A Heterotopic Cerebellum Presenting as a Suprasellar Mass with Associated Nasopharyngeal Teratoma

Well-organized, dysplastic collections of cerebellar cells resting at inappropriate locations in the cerebellum are common abnormalities, but these rarely cause any structural defects (1). On the other hand, a mass of heterotopic cerebellar tissue in locations far away from its normal position is distinctly uncommon. Such cerebellar heterotopias have been described in the spine and orbits in association with Chiari malformations and within frontal encephaloceles (2–4). The head and neck nasopharyngeal teratomas are presumed to arise from primitive germ cells that get trapped in the normal migratory channel during development. To our knowledge, there are no reports describing the occurrence of a nasopharyngeal teratoma in association with a suprasellar heterotopic cerebellum. Interestingly, well-formed cerebellar tissue occurring in association with in an ovarian teratoma has been described (5).

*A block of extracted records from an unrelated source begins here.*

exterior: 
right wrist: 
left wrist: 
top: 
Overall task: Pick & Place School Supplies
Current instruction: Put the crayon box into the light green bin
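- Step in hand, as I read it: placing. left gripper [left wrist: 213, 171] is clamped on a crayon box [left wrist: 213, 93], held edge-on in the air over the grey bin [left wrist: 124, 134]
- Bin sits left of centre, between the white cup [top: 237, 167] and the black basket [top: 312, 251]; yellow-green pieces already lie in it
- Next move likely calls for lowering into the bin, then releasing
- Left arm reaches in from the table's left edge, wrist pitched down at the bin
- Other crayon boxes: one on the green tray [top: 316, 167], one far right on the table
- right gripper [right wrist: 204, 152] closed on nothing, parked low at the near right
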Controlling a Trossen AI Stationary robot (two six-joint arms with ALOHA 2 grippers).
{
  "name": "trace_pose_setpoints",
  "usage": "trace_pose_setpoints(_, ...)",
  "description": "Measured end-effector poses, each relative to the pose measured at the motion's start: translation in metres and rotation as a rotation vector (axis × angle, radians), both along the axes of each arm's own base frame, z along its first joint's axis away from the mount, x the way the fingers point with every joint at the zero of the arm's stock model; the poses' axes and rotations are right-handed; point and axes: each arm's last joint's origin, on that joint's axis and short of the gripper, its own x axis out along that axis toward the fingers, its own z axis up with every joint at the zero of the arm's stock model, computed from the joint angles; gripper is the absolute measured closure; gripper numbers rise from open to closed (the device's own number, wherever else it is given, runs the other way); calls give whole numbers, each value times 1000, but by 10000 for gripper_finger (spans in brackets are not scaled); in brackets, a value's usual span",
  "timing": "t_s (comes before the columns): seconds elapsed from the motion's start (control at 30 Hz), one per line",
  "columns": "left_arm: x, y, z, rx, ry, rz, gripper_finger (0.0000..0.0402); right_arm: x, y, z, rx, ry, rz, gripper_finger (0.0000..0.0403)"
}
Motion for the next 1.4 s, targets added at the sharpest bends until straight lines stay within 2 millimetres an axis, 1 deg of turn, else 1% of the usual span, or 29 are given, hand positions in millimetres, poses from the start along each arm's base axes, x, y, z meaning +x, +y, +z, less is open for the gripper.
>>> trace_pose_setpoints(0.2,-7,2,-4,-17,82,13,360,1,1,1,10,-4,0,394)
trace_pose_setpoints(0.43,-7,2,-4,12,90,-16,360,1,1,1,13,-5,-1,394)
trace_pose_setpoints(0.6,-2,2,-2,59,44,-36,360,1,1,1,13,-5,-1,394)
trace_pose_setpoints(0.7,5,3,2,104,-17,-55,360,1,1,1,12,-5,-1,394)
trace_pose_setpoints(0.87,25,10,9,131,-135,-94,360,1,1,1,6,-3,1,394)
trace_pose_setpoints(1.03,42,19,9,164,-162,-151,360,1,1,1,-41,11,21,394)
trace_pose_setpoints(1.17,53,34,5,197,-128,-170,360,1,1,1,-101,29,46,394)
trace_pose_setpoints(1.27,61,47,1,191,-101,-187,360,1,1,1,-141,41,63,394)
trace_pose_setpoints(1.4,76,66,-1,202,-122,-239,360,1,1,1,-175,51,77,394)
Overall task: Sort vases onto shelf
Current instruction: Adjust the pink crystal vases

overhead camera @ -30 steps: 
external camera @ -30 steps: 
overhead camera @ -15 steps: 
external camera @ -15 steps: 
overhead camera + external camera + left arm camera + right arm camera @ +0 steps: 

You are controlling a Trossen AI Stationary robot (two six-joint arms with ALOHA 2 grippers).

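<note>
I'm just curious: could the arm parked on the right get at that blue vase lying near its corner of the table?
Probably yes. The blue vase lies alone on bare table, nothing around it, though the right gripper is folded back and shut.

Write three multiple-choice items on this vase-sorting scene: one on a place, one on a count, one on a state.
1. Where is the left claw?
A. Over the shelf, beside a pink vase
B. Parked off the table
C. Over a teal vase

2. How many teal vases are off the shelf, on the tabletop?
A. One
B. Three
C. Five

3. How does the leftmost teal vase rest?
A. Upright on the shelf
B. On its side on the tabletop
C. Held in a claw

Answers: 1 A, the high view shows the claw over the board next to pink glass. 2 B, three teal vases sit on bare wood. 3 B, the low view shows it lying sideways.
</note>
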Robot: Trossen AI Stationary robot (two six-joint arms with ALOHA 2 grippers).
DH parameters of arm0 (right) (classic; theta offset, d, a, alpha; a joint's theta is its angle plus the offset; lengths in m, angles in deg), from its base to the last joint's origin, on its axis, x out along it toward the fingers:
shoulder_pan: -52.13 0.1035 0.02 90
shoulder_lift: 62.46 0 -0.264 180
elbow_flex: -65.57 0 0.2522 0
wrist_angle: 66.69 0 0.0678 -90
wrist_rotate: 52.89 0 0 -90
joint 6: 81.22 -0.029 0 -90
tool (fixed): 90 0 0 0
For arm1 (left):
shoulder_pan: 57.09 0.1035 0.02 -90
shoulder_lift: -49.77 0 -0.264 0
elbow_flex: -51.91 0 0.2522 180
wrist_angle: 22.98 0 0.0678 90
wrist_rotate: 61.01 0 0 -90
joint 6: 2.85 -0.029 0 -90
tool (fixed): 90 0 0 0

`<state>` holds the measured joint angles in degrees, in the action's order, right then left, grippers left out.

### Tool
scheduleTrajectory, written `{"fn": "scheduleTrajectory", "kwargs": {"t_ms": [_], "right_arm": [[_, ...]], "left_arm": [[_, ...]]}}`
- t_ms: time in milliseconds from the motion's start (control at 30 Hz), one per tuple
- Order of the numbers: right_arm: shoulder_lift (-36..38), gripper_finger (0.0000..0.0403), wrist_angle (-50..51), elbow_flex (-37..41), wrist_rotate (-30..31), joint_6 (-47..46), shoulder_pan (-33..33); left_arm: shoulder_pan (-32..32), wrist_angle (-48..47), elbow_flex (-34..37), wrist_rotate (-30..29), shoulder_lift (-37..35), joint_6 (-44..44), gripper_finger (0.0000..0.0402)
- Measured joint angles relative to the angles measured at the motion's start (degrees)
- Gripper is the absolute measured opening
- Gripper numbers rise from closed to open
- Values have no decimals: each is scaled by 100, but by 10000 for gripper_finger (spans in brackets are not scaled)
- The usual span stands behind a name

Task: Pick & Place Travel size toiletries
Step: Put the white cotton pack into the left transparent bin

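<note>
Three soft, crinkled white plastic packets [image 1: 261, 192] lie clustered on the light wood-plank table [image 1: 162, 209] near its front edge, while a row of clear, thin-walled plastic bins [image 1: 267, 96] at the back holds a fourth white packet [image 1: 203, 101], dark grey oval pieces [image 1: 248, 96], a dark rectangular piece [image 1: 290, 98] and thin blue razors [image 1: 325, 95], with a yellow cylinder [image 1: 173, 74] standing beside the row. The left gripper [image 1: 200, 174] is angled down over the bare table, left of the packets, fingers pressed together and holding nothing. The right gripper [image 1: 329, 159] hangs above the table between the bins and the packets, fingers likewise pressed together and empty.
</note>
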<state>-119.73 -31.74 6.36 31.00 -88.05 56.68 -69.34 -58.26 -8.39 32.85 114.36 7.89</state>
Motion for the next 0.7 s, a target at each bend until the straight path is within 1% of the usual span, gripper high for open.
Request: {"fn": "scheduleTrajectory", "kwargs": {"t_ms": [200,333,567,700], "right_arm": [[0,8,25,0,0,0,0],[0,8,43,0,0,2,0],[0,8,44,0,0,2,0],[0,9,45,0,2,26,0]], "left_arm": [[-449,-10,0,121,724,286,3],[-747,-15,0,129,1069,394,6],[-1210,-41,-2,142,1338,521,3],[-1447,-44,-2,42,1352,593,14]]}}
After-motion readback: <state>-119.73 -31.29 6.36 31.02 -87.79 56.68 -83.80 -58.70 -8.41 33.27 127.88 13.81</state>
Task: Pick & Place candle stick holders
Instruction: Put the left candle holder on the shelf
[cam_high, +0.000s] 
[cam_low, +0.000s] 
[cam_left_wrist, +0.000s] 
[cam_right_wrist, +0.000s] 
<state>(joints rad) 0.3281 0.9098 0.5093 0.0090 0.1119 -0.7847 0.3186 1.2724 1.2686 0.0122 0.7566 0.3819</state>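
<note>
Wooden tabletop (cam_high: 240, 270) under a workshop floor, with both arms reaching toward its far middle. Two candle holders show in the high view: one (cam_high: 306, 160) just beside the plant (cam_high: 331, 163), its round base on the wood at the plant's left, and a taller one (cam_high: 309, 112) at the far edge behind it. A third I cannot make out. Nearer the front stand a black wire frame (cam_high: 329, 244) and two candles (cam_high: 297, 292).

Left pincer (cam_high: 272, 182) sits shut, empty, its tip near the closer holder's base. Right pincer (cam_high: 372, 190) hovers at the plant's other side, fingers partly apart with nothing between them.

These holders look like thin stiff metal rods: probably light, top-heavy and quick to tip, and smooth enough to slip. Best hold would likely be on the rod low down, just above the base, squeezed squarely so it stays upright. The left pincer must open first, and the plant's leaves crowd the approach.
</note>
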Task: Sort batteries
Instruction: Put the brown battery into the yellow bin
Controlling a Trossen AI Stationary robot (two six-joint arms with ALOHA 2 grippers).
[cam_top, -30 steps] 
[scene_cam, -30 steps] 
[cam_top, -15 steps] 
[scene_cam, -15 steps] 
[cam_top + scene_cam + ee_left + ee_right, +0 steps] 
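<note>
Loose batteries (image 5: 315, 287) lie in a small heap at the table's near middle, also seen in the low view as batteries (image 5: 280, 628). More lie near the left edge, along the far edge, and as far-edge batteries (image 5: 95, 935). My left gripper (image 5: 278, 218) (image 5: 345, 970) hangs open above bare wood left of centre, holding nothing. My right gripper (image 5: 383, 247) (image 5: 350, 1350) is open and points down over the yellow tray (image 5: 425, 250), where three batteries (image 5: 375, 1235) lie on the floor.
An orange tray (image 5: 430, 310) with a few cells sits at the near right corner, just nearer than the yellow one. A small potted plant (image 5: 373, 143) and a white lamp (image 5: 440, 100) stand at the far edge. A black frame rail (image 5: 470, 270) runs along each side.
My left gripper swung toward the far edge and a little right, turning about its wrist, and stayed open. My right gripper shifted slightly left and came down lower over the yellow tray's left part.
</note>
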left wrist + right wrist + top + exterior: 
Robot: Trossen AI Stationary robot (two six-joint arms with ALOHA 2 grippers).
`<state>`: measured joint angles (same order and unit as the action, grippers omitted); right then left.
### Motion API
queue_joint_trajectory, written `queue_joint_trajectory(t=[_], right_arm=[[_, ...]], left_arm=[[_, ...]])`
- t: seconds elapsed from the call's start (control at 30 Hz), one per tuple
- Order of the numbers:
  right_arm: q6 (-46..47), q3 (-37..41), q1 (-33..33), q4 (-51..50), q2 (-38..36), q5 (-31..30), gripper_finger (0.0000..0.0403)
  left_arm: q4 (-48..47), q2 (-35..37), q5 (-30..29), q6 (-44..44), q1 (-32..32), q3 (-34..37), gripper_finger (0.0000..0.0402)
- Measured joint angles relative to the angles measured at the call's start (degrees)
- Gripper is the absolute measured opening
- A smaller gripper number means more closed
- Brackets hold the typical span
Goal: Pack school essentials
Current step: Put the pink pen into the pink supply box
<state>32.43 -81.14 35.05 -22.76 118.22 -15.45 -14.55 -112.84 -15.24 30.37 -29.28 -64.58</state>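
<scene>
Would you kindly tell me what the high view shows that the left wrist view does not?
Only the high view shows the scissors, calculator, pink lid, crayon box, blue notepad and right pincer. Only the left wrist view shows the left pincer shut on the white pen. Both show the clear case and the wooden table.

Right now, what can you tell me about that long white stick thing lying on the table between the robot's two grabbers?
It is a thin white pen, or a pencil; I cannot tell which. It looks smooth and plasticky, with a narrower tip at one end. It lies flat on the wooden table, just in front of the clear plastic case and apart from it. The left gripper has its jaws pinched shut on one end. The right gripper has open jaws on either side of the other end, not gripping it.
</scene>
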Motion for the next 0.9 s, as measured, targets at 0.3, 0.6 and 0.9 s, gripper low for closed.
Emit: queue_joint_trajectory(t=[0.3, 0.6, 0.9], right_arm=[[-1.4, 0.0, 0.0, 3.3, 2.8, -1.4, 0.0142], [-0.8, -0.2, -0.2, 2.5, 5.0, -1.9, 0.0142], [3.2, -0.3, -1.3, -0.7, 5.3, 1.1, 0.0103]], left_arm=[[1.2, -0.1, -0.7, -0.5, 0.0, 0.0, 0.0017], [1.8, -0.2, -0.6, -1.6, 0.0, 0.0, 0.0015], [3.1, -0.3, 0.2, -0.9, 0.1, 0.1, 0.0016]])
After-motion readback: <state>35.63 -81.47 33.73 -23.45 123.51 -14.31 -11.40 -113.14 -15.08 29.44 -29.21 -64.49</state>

We propose a common origin of a nasopharyngeal teratoma and suprasellar heterotopic cerebellum from aberrant pleuripotent stem cells separated into two distinct clusters during embryogenesis. Our patient also had a unilateral choanal atresia as well as an interhemispheric arachnoid cyst, probably as a result of an unexplained embryologic abnormality indirectly related to the masses.

Case Report

A girl was born to a 29-year-old woman after an uneventful pregnancy. Soon after birth, she developed breathing difficulty. The patient had stridor and retraction of the chest wall. During intubation, a large nasopharyngeal mass was noticed. CT done on day 1 of life showed a large mass with fat and calcified densities in the nasopharynx (Fig 1). MR imaging done on day 2 showed a heterogeneous mass in the nasopharynx and a large nonenhancing suprasellar mass that was isointense to gray matter on T1- and T2-weighted sequences (Figs 2 and 3). A normal cerebellum was identified on MR and CT images. A presumptive diagnosis of hypothalamic hamartoma was made. MR imaging also revealed an interhemispheric cyst in the frontal region that corresponded to CSF signal intensity on all pulse sequences. Laboratory tests showed normal serum levels of cortisol, TSH, T3, and αFP.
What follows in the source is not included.